Nothing in the listing should differ in your copy; retype it all exactly.

_____

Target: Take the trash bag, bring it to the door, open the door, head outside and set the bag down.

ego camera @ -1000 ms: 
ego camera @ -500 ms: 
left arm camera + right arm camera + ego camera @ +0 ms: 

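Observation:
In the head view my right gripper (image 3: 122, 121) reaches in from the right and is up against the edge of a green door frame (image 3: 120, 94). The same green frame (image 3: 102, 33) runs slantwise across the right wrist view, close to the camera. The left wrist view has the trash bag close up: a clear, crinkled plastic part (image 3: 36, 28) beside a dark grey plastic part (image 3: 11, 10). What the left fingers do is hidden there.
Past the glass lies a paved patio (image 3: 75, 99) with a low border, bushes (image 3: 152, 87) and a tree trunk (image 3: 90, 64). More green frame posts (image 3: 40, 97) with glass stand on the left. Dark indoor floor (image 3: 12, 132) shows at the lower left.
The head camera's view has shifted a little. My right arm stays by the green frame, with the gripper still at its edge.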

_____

■ SOLUTION FOR THIS EXERCISE
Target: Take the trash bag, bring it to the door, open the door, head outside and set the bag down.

ego camera @ -1000 ms: 
ego camera @ -500 ms: 
left arm camera + right arm camera + ego camera @ +0 ms: 

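Observation:
In the head view my right gripper (image 3: 122, 121) reaches in from the right and is up against the edge of a green door frame (image 3: 120, 94). The same green frame (image 3: 102, 33) runs slantwise across the right wrist view, close to the camera. The left wrist view has the trash bag close up: a clear, crinkled plastic part (image 3: 36, 28) beside a dark grey plastic part (image 3: 11, 10). What the left fingers do is hidden there.
Past the glass lies a paved patio (image 3: 75, 99) with a low border, bushes (image 3: 152, 87) and a tree trunk (image 3: 90, 64). More green frame posts (image 3: 40, 97) with glass stand on the left. Dark indoor floor (image 3: 12, 132) shows at the lower left.
The head camera's view has shifted a little. My right arm stays by the green frame, with the gripper still at its edge.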

No additional answer text is required.